Imo Monarch’s Kidnapping: Ransom Paid for Release, Not Police Intervention

Samuel Ohiri, the former chairman of the council of traditional rulers in Imo state, Nigeria, has revealed that his release from kidnappers was secured through the payment of a ransom, not through police intervention. The monarch was abducted from his residence in Orodo Mbaitoli LGA of Imo on January 6 and released after 13 days in captivity.

The Imo police command had claimed to have secured Ohiri’s freedom in collaboration with other security agencies. However, Ohiri, speaking with journalists, contradicted this claim. He acknowledged that while the police might have made efforts towards his release, they did not play any direct role in his actual release.

Ohiri detailed his harrowing experience, stating that he was initially kept in an uncompleted building before being moved to another location. During his captivity, he “saw hell” and noted that the kidnappers expressed clear animosity towards traditional rulers and politicians. He recounted that it was only after the payment of the first and second ransoms that he was released.

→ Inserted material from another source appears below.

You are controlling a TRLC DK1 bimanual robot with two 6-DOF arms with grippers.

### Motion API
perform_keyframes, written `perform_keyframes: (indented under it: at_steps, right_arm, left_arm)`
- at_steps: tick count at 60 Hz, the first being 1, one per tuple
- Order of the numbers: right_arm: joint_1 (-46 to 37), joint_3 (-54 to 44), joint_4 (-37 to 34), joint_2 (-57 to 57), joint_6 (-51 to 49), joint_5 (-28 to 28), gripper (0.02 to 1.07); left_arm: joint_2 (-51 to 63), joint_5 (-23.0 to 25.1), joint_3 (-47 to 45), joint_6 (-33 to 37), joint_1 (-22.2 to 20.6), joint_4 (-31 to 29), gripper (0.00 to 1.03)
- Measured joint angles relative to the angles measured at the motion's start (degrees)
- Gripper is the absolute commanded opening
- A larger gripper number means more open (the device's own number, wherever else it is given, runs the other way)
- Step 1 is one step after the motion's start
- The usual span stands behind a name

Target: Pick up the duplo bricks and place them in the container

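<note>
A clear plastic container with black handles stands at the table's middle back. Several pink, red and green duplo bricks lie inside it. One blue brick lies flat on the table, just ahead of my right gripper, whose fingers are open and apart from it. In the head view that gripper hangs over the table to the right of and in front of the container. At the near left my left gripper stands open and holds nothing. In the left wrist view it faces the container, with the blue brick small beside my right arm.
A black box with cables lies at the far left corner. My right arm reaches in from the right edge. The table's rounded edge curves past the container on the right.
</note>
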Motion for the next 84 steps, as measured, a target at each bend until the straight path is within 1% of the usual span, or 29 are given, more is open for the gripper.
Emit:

The kidnappers eventually took him and another victim to Eziama Obiato, a community in Mbaitoli LGA, along the Owerri-Onitsha expressway. From there, Ohiri found his way back to Owerri, where he was reunited with his people.

In his statement, Ohiri appealed to all traditional rulers in Imo and the South-East to adhere to the traditional norms and values of Ndigbo as custodians of tradition. His kidnapping and subsequent release highlight the ongoing challenges of security and kidnapping in Nigeria.